TASK ITEM:
Go through the data and copy every line in which "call" appears.

SOURCE MATERIAL:
>>

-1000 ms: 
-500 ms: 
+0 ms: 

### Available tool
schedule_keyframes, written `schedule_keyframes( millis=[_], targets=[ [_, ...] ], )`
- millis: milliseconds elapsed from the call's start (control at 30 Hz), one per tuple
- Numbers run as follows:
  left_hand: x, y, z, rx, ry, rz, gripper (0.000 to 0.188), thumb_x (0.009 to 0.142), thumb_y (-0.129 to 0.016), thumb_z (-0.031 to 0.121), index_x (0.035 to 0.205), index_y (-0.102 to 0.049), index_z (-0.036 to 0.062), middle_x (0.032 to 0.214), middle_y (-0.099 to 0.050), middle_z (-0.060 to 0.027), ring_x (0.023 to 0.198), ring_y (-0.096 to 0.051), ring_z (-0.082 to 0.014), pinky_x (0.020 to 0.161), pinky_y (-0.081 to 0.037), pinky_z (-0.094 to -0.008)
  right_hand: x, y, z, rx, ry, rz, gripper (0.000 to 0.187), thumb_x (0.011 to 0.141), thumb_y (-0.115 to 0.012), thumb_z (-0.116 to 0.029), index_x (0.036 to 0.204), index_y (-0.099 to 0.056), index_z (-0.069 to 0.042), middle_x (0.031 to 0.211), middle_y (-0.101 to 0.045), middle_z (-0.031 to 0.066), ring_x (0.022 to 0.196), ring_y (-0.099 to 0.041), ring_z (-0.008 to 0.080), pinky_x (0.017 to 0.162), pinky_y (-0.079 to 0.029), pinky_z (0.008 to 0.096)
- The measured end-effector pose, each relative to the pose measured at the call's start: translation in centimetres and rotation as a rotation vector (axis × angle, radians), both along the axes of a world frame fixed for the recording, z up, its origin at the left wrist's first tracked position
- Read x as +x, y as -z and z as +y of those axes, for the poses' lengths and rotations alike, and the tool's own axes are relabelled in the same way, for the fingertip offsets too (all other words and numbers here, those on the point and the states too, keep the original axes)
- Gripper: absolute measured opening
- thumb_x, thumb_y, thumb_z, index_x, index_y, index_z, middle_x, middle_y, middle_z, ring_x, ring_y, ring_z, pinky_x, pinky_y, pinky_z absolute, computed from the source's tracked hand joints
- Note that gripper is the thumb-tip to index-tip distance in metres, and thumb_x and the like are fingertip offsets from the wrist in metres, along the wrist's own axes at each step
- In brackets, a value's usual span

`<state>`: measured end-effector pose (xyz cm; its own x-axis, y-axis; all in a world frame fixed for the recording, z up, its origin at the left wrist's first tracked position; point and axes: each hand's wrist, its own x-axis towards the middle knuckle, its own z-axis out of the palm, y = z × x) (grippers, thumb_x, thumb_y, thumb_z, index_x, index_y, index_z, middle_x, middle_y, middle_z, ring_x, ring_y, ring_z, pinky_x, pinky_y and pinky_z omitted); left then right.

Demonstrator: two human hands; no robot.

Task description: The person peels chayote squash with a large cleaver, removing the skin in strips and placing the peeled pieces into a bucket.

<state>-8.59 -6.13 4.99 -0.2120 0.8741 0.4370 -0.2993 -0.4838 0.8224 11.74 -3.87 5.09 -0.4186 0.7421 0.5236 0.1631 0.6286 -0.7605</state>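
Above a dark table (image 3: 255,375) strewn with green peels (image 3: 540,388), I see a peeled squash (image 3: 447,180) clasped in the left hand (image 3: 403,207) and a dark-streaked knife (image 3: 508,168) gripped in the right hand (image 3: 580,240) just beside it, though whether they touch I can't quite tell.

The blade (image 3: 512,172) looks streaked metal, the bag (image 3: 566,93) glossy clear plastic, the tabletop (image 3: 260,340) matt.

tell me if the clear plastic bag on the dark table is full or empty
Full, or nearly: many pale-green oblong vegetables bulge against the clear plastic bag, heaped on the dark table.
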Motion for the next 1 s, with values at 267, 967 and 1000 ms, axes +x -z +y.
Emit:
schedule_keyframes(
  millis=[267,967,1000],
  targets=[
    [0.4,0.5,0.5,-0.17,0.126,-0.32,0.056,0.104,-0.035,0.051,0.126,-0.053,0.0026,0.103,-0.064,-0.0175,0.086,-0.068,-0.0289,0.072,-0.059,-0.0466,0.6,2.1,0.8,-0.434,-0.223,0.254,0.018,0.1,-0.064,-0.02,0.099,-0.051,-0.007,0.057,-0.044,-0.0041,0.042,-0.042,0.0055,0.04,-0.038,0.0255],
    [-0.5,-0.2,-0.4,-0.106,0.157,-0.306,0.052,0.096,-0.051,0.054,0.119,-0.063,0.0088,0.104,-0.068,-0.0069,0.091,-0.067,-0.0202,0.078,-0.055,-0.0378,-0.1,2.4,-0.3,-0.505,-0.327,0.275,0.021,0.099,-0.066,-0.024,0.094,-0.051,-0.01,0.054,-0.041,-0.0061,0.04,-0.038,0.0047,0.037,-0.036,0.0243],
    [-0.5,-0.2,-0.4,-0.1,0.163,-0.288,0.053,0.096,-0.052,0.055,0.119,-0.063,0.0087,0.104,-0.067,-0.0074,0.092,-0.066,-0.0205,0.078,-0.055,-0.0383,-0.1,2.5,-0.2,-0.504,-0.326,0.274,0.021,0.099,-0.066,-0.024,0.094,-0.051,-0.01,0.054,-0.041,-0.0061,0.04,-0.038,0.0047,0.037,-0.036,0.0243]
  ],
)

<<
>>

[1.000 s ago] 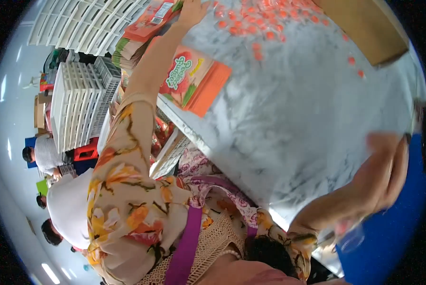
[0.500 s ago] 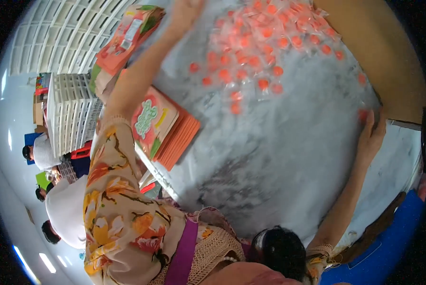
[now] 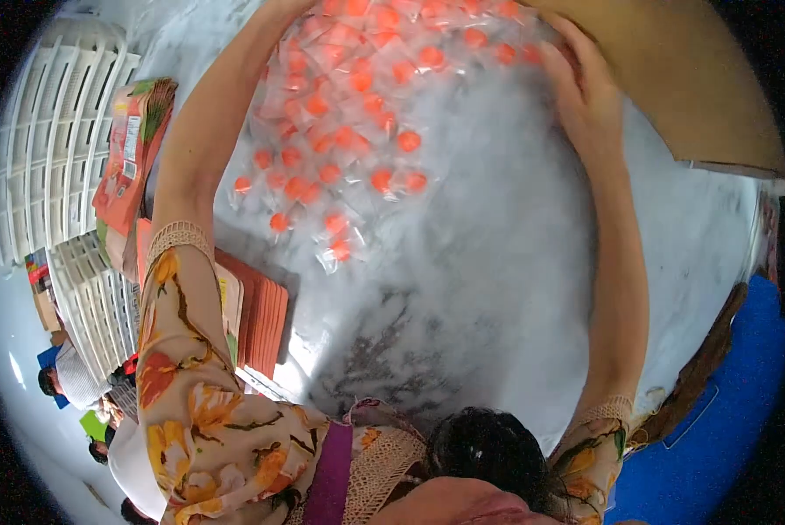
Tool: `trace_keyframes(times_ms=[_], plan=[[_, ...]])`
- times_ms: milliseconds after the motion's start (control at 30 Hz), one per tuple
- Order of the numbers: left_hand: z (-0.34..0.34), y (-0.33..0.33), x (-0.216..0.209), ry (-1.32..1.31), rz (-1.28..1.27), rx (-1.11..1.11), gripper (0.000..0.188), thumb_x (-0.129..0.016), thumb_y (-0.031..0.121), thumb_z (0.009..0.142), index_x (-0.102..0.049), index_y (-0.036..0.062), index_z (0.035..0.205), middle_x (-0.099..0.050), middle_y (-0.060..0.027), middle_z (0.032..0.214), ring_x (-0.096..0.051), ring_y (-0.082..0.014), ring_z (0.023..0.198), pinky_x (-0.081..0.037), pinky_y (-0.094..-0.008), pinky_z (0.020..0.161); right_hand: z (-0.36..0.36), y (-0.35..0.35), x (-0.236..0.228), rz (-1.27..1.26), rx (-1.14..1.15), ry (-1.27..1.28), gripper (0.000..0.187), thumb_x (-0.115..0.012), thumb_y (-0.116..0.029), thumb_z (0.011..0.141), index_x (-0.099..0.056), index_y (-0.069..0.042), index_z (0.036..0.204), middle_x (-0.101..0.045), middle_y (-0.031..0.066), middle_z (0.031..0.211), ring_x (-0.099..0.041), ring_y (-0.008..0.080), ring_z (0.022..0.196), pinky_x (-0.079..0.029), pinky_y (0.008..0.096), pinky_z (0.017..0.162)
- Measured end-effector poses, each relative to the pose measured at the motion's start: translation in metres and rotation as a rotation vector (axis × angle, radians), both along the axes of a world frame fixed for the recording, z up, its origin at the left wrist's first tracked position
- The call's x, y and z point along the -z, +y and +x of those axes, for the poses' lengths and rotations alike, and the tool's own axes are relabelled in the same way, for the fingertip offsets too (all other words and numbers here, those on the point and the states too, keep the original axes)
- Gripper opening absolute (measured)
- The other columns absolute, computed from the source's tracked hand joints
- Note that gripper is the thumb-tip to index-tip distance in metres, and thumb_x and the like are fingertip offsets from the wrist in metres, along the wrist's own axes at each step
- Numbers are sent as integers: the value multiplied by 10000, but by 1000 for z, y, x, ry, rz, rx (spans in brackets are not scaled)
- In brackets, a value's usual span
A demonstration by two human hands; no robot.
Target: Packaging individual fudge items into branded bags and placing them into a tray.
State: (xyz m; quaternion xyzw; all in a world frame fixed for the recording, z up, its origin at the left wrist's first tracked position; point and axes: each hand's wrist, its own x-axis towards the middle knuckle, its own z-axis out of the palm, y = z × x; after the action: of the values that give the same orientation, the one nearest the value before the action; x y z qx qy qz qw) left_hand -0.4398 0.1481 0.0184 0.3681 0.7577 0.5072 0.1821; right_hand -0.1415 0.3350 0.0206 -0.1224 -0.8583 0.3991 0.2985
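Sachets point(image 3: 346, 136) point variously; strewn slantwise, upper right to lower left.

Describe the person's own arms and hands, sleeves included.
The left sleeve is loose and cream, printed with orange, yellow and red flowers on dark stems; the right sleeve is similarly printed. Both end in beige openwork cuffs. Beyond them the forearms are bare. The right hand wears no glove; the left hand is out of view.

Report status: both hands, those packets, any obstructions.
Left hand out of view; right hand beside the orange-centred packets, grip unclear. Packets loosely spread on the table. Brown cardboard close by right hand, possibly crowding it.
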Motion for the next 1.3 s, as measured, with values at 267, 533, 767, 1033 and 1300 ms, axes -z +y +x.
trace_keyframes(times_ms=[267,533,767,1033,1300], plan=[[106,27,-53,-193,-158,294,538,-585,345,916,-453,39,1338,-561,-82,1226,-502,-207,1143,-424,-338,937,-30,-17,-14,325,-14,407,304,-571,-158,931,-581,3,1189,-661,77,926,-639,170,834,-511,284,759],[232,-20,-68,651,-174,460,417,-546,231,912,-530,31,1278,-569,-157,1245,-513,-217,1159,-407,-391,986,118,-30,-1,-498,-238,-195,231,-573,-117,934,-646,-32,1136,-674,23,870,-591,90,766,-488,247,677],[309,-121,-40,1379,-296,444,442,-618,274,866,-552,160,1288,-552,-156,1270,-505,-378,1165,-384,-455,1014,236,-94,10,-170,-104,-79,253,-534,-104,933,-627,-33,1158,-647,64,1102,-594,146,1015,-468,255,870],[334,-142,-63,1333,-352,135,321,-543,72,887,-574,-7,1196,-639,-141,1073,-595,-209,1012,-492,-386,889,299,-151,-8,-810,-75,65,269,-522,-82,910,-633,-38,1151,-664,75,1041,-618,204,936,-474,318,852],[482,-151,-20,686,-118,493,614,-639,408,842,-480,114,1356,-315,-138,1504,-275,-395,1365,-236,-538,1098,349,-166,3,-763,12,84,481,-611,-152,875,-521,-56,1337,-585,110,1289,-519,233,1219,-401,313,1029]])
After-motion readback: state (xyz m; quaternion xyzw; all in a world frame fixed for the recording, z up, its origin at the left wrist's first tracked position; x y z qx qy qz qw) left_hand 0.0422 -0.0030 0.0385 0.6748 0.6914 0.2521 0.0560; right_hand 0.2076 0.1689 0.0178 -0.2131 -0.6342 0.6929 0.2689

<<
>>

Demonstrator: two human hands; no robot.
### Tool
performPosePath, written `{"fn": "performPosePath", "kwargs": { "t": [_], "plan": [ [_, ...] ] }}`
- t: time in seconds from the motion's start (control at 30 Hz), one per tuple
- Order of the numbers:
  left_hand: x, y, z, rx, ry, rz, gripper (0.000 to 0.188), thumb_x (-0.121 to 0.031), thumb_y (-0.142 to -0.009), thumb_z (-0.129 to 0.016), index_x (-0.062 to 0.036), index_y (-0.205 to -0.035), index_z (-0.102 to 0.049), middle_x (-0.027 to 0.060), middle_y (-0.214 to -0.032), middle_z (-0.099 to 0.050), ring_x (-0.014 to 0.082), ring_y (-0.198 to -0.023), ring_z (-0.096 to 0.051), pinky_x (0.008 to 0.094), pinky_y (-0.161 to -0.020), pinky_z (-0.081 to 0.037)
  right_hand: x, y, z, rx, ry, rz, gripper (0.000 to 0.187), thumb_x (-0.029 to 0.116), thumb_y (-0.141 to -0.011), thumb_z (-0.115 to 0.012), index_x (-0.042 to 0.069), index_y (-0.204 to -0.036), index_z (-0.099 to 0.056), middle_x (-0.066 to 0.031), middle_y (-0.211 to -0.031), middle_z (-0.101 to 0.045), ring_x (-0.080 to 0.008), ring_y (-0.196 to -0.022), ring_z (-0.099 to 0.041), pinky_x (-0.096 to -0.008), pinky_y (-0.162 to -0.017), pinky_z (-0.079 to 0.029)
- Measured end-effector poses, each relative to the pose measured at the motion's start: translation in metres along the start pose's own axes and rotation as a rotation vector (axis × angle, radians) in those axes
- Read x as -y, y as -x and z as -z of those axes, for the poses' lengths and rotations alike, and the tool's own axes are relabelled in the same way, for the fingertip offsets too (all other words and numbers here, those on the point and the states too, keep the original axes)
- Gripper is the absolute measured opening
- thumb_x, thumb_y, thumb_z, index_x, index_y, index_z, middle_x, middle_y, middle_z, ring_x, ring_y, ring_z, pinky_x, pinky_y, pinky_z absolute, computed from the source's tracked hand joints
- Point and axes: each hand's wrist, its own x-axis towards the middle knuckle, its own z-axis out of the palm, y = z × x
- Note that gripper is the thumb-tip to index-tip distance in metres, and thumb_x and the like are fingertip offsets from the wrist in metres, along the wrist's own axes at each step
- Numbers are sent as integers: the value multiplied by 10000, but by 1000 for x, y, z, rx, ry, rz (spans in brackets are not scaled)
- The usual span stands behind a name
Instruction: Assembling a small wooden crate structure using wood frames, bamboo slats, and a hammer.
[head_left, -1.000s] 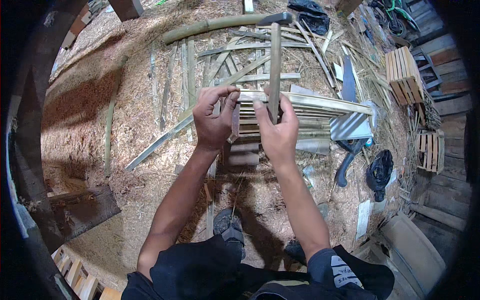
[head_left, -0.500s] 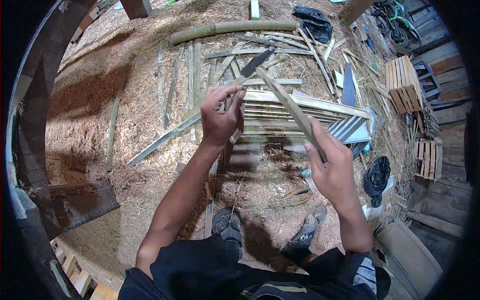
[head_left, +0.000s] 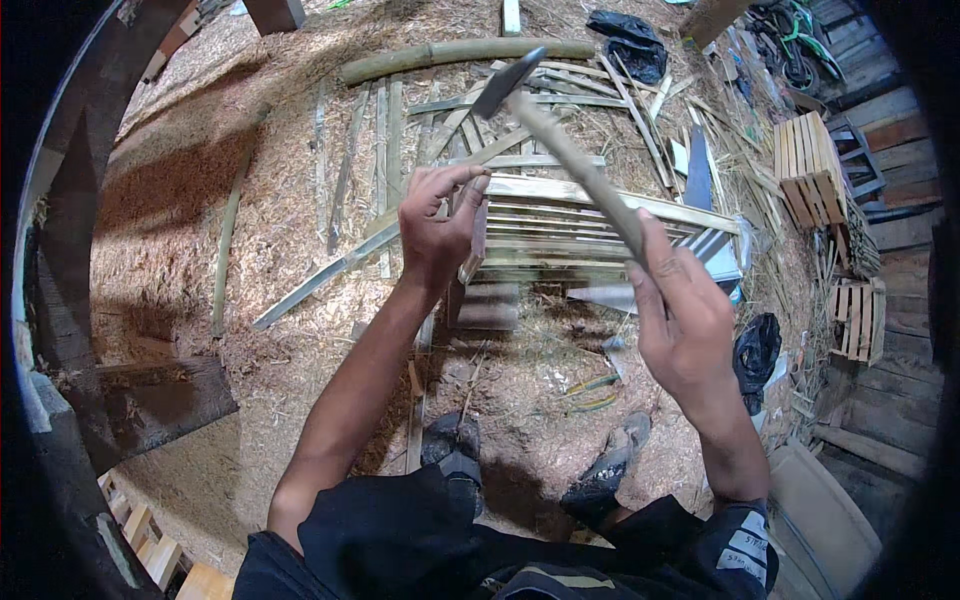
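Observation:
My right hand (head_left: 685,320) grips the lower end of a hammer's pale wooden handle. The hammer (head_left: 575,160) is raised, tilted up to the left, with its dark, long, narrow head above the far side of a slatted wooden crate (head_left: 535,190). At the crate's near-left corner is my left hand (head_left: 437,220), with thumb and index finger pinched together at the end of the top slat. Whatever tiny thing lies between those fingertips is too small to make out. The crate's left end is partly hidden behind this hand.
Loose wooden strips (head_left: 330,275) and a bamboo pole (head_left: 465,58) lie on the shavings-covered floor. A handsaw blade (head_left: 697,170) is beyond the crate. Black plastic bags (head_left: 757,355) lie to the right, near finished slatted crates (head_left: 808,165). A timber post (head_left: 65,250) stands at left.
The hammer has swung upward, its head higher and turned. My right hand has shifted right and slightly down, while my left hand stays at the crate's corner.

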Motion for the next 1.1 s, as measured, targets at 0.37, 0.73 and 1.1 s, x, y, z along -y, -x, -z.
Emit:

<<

PROBLEM SOLUTION:
- millis: milliseconds elapsed from the call's start (control at 30 Hz), one per tuple
- The measured end-effector pose, each relative to the pose measured at the call's start: translation in centimetres and rotation as a rotation vector (axis × angle, radians), both along the axes of a world frame fixed for the recording, z up, its origin at the left wrist's first tracked position
- The call's x, y and z point along the -z, +y and +x of those axes, for the poses' lengths and rotations alike, and the tool's own axes are relabelled in the same way, for the fingertip offsets too (all other words and numbers here, those on the point and the states too, keep the original axes)

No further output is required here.